W środę 9 kwietnia 2014 roku podczas włamania do muzeum Jorge Eliecera Gaitana – kolumbijskiego męża stanu zamordowanego ponad pół wieku temu – zostaje ujęty mężczyzna. Tylko Juan Gabriel Vásquez wie, kim tak naprawdę jest zatrzymany Carlos Carballo: ogarniętym obsesją człowiekiem, który nie cofnie się przed niczym. Jednym z nielicznych wydających się znać prawdę na temat nie tylko śmierci Gaitana, lecz także morderstwa sprzed stu lat, które rozpędziło błędne koło kolumbijskiej przemocy.

Vásquez na przekór władzy, pamięci i faktom odkrywa przed czytelnikami opowieść skrywaną w mrokach historii. Polityczne zbrodnie przeplatają się z okrutnym terrorem narcos, a rzeczywiste i urojone relacje łączą się ze sobą w skomplikowanym, wielowątkowym śledztwie.
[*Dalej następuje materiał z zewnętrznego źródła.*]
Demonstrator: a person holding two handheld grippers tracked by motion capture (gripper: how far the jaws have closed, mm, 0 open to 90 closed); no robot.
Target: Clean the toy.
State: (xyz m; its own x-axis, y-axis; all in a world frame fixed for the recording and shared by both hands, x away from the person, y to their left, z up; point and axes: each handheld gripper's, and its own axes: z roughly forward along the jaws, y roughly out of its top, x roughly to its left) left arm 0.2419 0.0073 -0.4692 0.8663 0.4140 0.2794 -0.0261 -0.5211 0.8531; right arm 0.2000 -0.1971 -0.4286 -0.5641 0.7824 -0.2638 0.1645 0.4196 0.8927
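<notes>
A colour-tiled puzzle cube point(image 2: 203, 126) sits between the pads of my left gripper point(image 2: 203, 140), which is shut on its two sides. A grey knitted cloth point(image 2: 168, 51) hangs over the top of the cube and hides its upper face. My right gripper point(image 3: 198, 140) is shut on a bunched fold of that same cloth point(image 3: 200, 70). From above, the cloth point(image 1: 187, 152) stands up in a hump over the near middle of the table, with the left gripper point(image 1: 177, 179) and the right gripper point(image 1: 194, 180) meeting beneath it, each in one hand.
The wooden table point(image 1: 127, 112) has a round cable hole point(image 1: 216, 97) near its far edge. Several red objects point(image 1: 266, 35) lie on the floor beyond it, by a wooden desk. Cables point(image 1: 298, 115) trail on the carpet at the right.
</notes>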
Kształt ruin to porywający thriller o poszukiwaniu prawdy, która zdaniem wielu powinna pozostać ukryta.


""Kształt ruin" był jedną z tych powieści, nad kupnem której nie musieliśmy zbyt długo się zastanawiać. Niezależnie od tego, czy jesteście już po lekturze, czy tylko zajrzeliście na tył książki z ciekawości - mam nadzieję, że Wy również."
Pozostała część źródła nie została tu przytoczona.